College completed in 2000, I returned to China to continue a more unguided learning experience while also gaining work experience. Through some floundering and temporary projects, I finally landed a teaching position at the Hefei Institute of Technology. I taught undergrad and graduate classes, trying to instill the idea of independent analysis and presentation of ideas. The undergraduate classes proved more fun and rewarding, though organizing a structure that gave the students creative reign in a system where they have to be pushed and tested in order to achieve results was hard for me to get my head around. The students were smart, but they didn't have the same motivation to learn things as I had in my school experience. Material is easy to teach, motivation is a lot harder, and I spent as much time teaching organization and time management as I did teaching English. I did a lot of part time work, including tutoring at the local orphanage, helping in Anhui Agricultural University's English program and singing backup vocals for a jazz/blues/reggae band.

I love Hefei, I think of the city as my home in China, but it is a very small city. The area is not known in the same way as China's big cities, so there are few foreigners. This means that walking down the street is that much more of a show, because people want to see what a foreigner does. After a few years I couldn't take being accosted on the street. People either knew me, or just thought I was another foreigner who didn't know anything about China. I couldn't just be another face on the street, since someone was always running up to talk to me or had seen me on TV, and after two years, that notoriety coupled with apathy in the workplace left me wanting to move.

2002 landed me in Shanghai willing to do anything except teach. I ended up at Wicresoft, an interesting new computer company where I stayed for a year. Nothing like moving to China's corporate heart and trying to show my corporate colors. I had a fairly understandable desk job in a company providing language and cultural support to folks who provide customer service to American customers. It was a fascinating year, but the long hours, inability to take advantage of amassed vacation time, immobility to deal with efficiency problems, and feeling that there wasn't more for me to learn fostered a desire to change. I gained valuable experience and understanding of corporate and managerial comings and goings. I left the rat race wanting my time and life back, and in terms of finances and time commitment the teaching arena was the best fit, this time in the Shanghai public school system.

Teaching children for a year was both a confidence booster and patience builder. I learned about myself through my teaching, and through feedback was able to modify my approach. I started out too serious and too dry for “kids,” and was more than a little intimidated by the little ones. Once I was able to open up to the children I taught, the returns were astounding. They were excited, dedicated, and wanted to make their American friend happy even if that meant painstaking hours of English interaction. I learned to recognize their hard work and make the learning process a lot of fun. Computers helped me build a more solid teaching plan full of variety, and this experience showed me that I am, in fact, a geek.

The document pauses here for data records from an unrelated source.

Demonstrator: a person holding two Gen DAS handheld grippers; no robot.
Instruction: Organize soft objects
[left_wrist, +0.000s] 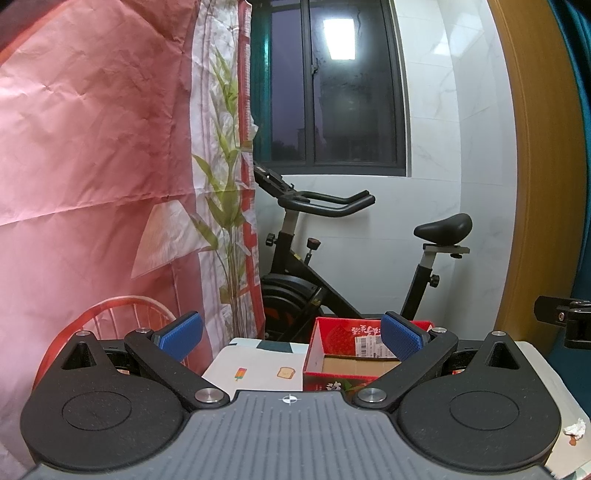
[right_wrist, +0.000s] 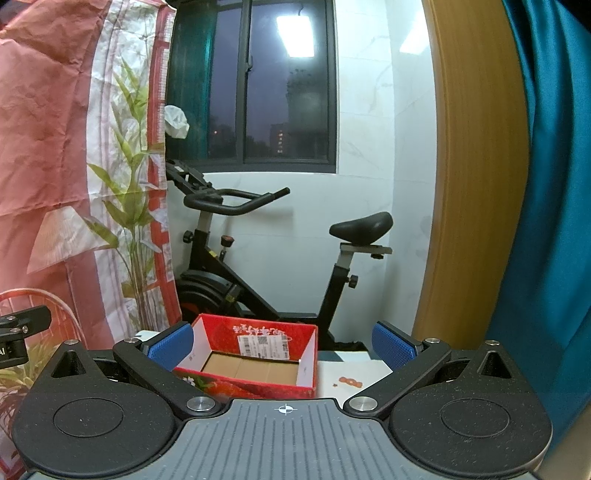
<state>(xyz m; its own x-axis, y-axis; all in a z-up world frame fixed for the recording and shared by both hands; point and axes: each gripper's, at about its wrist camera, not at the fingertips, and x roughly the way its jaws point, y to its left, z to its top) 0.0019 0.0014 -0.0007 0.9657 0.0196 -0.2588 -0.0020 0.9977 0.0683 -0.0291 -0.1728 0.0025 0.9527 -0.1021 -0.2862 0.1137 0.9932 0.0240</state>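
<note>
I'm holding both the left gripper (left_wrist: 291, 334) and right gripper (right_wrist: 282, 345) spread wide and empty, levelling toward the open red cardboard box (right_wrist: 255, 360) on the table, though possibly the soft objects are lying below view.

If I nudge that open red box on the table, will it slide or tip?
The red box looks like thin printed cardboard and appears empty, so it is probably light and would slide easily on the tablecloth. Its low, wide shape suggests tipping is unlikely. The thin walls may flex if the right gripper pinches one.
</note>
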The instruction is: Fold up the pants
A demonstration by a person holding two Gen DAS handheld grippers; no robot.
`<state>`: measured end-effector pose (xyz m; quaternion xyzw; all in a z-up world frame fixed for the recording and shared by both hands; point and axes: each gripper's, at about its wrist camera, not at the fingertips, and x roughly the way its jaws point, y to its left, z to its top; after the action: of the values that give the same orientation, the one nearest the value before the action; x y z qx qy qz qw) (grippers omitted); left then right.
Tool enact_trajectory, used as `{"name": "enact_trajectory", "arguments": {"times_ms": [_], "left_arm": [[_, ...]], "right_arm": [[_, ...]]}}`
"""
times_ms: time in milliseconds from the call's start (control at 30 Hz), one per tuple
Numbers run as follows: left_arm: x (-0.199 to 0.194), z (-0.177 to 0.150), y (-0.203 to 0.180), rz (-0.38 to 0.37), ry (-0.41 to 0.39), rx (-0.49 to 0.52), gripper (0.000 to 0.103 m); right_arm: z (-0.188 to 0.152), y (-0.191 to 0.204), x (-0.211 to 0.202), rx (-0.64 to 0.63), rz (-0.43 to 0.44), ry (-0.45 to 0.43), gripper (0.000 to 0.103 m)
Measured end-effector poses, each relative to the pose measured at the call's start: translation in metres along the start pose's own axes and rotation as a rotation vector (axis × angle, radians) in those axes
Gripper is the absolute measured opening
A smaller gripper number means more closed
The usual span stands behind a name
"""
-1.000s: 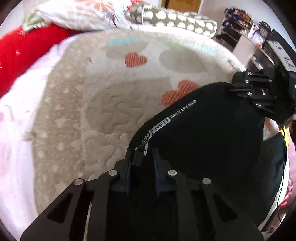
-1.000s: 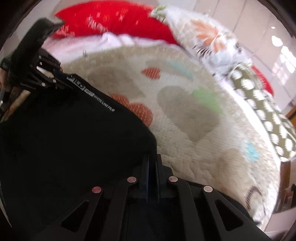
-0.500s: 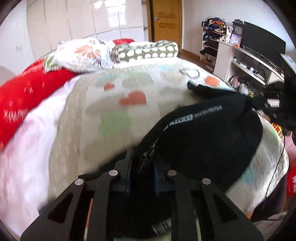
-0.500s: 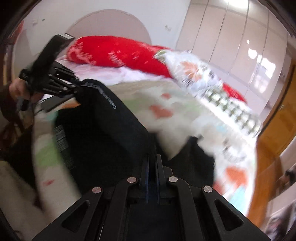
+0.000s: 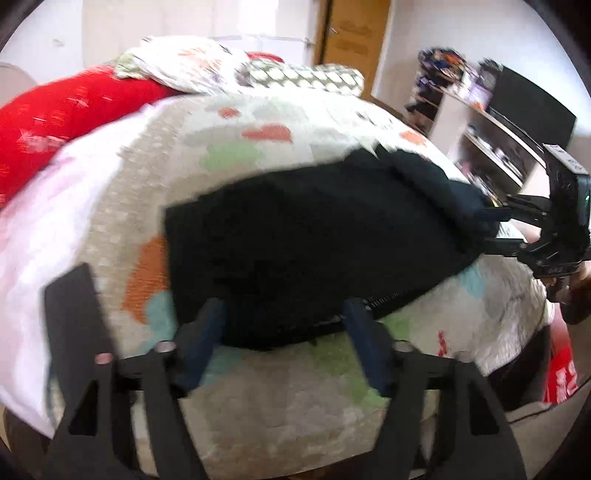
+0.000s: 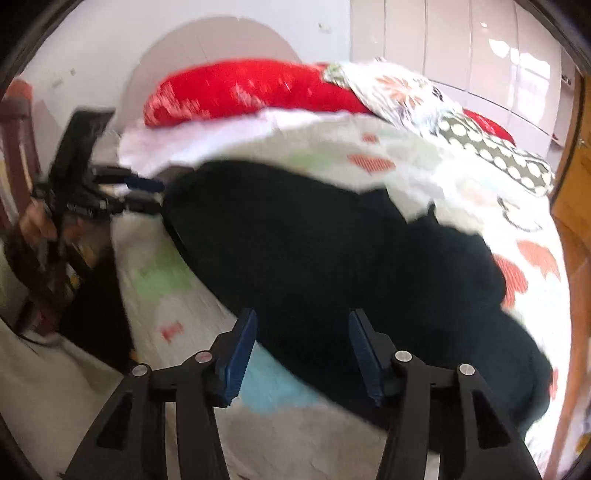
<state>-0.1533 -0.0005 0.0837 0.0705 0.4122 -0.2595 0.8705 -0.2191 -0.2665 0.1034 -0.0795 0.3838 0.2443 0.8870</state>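
Observation:
The black pants (image 5: 314, 243) lie spread flat on the heart-patterned bedspread (image 5: 258, 406), also seen in the right wrist view (image 6: 332, 266). My left gripper (image 5: 284, 314) is open, its blue-padded fingers straddling the near edge of the pants with nothing held. It also shows in the right wrist view (image 6: 147, 194) at the pants' far left corner. My right gripper (image 6: 301, 325) is open and empty over the near edge of the pants. In the left wrist view it (image 5: 495, 225) sits at the pants' right end.
A red pillow (image 5: 55, 122), a floral pillow (image 5: 184, 70) and a dotted green bolster (image 5: 306, 75) lie at the head of the bed. A shelf unit with a TV (image 5: 517, 122) stands to the right. A wooden door (image 5: 354, 33) is behind.
Both grippers held the pants up by the waistband, swung them over the bed, laid them flat and opened. The pants now rest on the bedspread.

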Motion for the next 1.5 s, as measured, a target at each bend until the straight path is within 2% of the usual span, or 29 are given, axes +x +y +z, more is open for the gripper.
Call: {"name": "enact_trajectory", "arguments": {"times_ms": [167, 267, 333, 367, 400, 433, 533, 633, 733, 767, 800, 900, 967, 1067, 1133, 1167, 1200, 1233, 1367, 1433, 1500], "left_arm": [[-0.001, 0.021, 0.017, 0.057, -0.054, -0.08, 0.075], [0.019, 0.034, 0.02, 0.116, -0.045, -0.11, 0.075], [0.035, 0.041, 0.02, 0.133, -0.038, -0.137, 0.075], [0.042, 0.042, 0.02, 0.143, -0.032, -0.147, 0.075], [0.051, 0.044, 0.02, 0.163, -0.029, -0.148, 0.075], [0.055, 0.042, 0.019, 0.191, -0.021, -0.147, 0.075], [0.078, 0.037, 0.024, 0.235, 0.045, -0.155, 0.075], [0.089, 0.028, 0.032, 0.207, 0.068, -0.204, 0.076], [0.089, 0.025, 0.038, 0.18, 0.066, -0.257, 0.076], [0.087, 0.027, 0.037, 0.187, 0.069, -0.255, 0.076], [0.081, 0.029, 0.035, 0.207, 0.063, -0.247, 0.076], [0.062, 0.037, 0.028, 0.238, 0.001, -0.231, 0.076], [0.052, 0.043, 0.025, 0.229, -0.04, -0.244, 0.076], [0.048, 0.049, 0.02, 0.181, -0.067, -0.273, 0.076], [0.052, 0.052, 0.012, 0.158, -0.057, -0.262, 0.076], [0.054, 0.053, 0.006, 0.158, -0.049, -0.246, 0.076], [0.055, 0.053, -0.001, 0.157, -0.041, -0.222, 0.076], [0.056, 0.053, -0.004, 0.155, -0.04, -0.209, 0.076], [0.055, 0.054, -0.015, 0.132, -0.031, -0.182, 0.076], [0.054, 0.055, -0.019, 0.121, -0.037, -0.178, 0.076], [0.055, 0.057, -0.025, 0.112, -0.037, -0.167, 0.076]], "right_arm": [[0.049, -0.03, 0.041, 0.069, -0.139, -0.037, 0.056], [0.073, -0.056, 0.089, 0.129, -0.211, 0.007, 0.056], [0.083, -0.067, 0.114, 0.146, -0.206, 0.04, 0.053], [0.086, -0.073, 0.128, 0.155, -0.197, 0.063, 0.044], [0.089, -0.078, 0.139, 0.159, -0.194, 0.091, 0.01], [0.091, -0.081, 0.145, 0.162, -0.194, 0.112, 0.001], [0.092, -0.091, 0.148, 0.182, -0.217, 0.104, 0.001], [0.079, -0.097, 0.165, 0.222, -0.207, 0.137, 0.001], [0.078, -0.099, 0.156, 0.241, -0.205, 0.112, 0.006], [0.079, -0.101, 0.148, 0.256, -0.214, 0.109, 0.017], [0.078, -0.102, 0.136, 0.265, -0.234, 0.096, 0.035], [0.071, -0.098, 0.098, 0.271, -0.284, 0.035, 0.063], [0.064, -0.095, 0.089, 0.265, -0.309, 0.052, 0.068], [0.05, -0.094, 0.103, 0.261, -0.333, 0.13, 0.068], [0.04, -0.099, 0.116, 0.273, -0.355, 0.177, 0.06], [0.036, -0.101, 0.113, 0.283, -0.349, 0.151, 0.048], [0.035, -0.103, 0.107, 0.299, -0.343, 0.133, 0.02], [0.034, -0.107, 0.097, 0.325, -0.334, 0.116, 0.005], [0.01, -0.133, 0.016, 0.508, -0.275, -0.089, 0.003], [-0.017, -0.144, -0.024, 0.601, -0.279, -0.173, 0.002], [-0.047, -0.154, -0.054, 0.693, -0.29, -0.22, 0.003]]}}
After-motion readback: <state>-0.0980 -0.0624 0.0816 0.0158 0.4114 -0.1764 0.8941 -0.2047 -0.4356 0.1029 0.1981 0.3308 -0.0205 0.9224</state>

Being a geek is not understanding a required list of known programming languages (though that helps), it's actually an approach and ability to figure things out and make things work that is prevalent in the engineering disciplines. There is no fear of what I don't know, rather a desire to figure it out and piece it all together. I imagine a creative self-taught knitter actually has many of the same traits as a talented web-designer. Making my classes more visually appealing showed me that art is more than a hobby for me. Convincing students and teachers not to turn me in for a television talent show reminded me that I can make a meager living off singing, and for a time I had a small band in the Shanghai area singing lead vocals and playing the bass.

What next? Sustainability and environmental issues still float my boat, and maybe, just maybe, I can write and make some comics.